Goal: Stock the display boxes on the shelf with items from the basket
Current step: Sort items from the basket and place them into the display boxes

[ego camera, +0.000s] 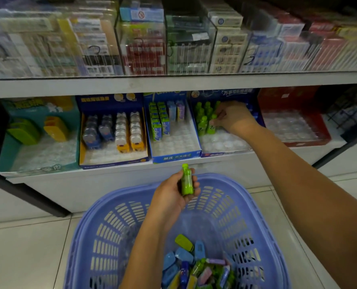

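Green bottle point(186, 181): held in the left hand point(176, 192), fingers wrapped round the body, cap clear of the fist. It sits over the far rim of the basket point(256, 215), just short of the front edge of the shelf point(215, 166).

Head view only:
- Target looks like the dark-blue display box point(225, 153), fourth from the shelf's left end. Its green bottles point(202, 115) fill the back-left corner. The blister sockets along the front edge are bare.
- Right hand point(234, 117) is inside that box, thumb and fingertips pinching the front-right bottle point(212, 125) of the group.
- Key relation: the box lies ahead of and slightly right of the left hand. The held bottle's long axis points cap-first at the shelf, and the stocked ones stand cap-up, so it likely needs tipping upright. Right hand is nearer, so a hand-off seems plausible.
- Basket's near corner holds mixed blue, green and purple items.

Text:
- Stocked bottles show a "2".
- Dark-blue box header has a "30" badge. Its other characters are too blurred to read.
- Light-blue box point(176, 157) to the left reads "解压 开关橡皮" on its front lip.
- Clear cases point(94, 49) above carry handwritten "3"s.
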The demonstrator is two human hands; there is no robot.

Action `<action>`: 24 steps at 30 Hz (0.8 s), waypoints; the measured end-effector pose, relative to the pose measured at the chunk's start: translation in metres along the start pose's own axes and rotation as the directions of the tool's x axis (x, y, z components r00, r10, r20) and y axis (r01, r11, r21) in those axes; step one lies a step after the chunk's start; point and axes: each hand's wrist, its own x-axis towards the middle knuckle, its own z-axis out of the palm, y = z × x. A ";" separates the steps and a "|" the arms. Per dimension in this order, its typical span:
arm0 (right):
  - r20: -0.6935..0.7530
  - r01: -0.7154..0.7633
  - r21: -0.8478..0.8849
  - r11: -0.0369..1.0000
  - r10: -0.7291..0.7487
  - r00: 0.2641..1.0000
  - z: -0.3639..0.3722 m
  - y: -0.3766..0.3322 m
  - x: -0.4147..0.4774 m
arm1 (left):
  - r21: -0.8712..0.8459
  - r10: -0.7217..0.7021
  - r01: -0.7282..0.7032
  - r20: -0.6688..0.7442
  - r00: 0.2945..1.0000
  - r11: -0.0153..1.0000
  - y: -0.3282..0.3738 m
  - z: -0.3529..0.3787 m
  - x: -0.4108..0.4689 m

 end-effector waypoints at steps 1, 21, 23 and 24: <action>0.004 -0.006 -0.003 1.000 0.006 1.000 0.002 0.000 0.000 | -0.022 0.001 0.000 0.014 1.000 1.000 -0.001 -0.001 0.001; 0.242 -0.024 0.677 0.736 -0.191 0.951 -0.005 -0.050 -0.132 | 0.274 0.425 -0.435 0.100 0.900 0.857 0.000 -0.004 -0.022; 0.204 -0.015 0.648 0.761 -0.155 0.966 -0.006 -0.054 -0.137 | 0.371 0.514 -0.507 0.086 0.853 0.778 -0.001 -0.002 -0.026; 0.198 -0.021 0.644 0.764 -0.140 0.970 -0.006 -0.054 -0.140 | 0.402 0.537 -0.523 0.085 0.839 0.752 -0.002 -0.001 -0.027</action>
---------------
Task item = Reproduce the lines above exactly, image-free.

The completed task =
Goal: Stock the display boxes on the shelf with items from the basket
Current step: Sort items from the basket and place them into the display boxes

[ego camera, +0.000s] 

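Green bottle point(186, 181): held in the left hand point(176, 192), fingers wrapped round the body, cap clear of the fist. It sits over the far rim of the basket point(256, 215), just short of the front edge of the shelf point(215, 166).

Head view only:
- Target looks like the dark-blue display box point(225, 153), fourth from the shelf's left end. Its green bottles point(202, 115) fill the back-left corner. The blister sockets along the front edge are bare.
- Right hand point(234, 117) is inside that box, thumb and fingertips pinching the front-right bottle point(212, 125) of the group.
- Key relation: the box lies ahead of and slightly right of the left hand. The held bottle's long axis points cap-first at the shelf, and the stocked ones stand cap-up, so it likely needs tipping upright. Right hand is nearer, so a hand-off seems plausible.
- Basket's near corner holds mixed blue, green and purple items.

Text:
- Stocked bottles show a "2".
- Dark-blue box header has a "30" badge. Its other characters are too blurred to read.
- Light-blue box point(176, 157) to the left reads "解压 开关橡皮" on its front lip.
- Clear cases point(94, 49) above carry handwritten "3"s.
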The demonstrator is two human hands; there is no robot.

Action `<action>`: 24 steps at 30 Hz (0.8 s), waypoints; the measured end-effector pose, relative to the pose measured at the chunk's start: translation in metres along the start pose's own axes and rotation as the directions of the tool's x axis (x, y, z components r00, r10, r20) and y axis (r01, r11, r21) in those axes; step one lies a step after the chunk's start; point and axes: each hand's wrist, its own x-axis towards the middle knuckle, its own z-axis out of the palm, y = z × x. A ";" separates the steps and a "|" the arms. Per dimension in this order, its typical span:
arm0 (right):
  - r20: -0.6935..0.7530
  - r01: -0.7154..0.7633
  - r21: -0.8478..0.8849
  - r11: -0.0369..1.0000
  - r10: -0.7291..0.7487
  - r00: 0.2641..1.0000
  - z: -0.3639..0.3722 m
  - y: -0.3766..0.3322 m
  - x: -0.4147..0.4774 m
arm1 (left):
  - r21: -0.8712..0.8459
  - r10: -0.7217..0.7021
  - r01: -0.7282..0.7032
  - r20: -0.6688..0.7442
  - r00: 0.2945..1.0000
  - r11: -0.0153..1.0000
  - y: -0.3282..0.3738 m
  - z: -0.3529..0.3787 m
  - x: -0.4108..0.4689 m

 end-effector waypoints at steps 1, 21, 23 and 24: <action>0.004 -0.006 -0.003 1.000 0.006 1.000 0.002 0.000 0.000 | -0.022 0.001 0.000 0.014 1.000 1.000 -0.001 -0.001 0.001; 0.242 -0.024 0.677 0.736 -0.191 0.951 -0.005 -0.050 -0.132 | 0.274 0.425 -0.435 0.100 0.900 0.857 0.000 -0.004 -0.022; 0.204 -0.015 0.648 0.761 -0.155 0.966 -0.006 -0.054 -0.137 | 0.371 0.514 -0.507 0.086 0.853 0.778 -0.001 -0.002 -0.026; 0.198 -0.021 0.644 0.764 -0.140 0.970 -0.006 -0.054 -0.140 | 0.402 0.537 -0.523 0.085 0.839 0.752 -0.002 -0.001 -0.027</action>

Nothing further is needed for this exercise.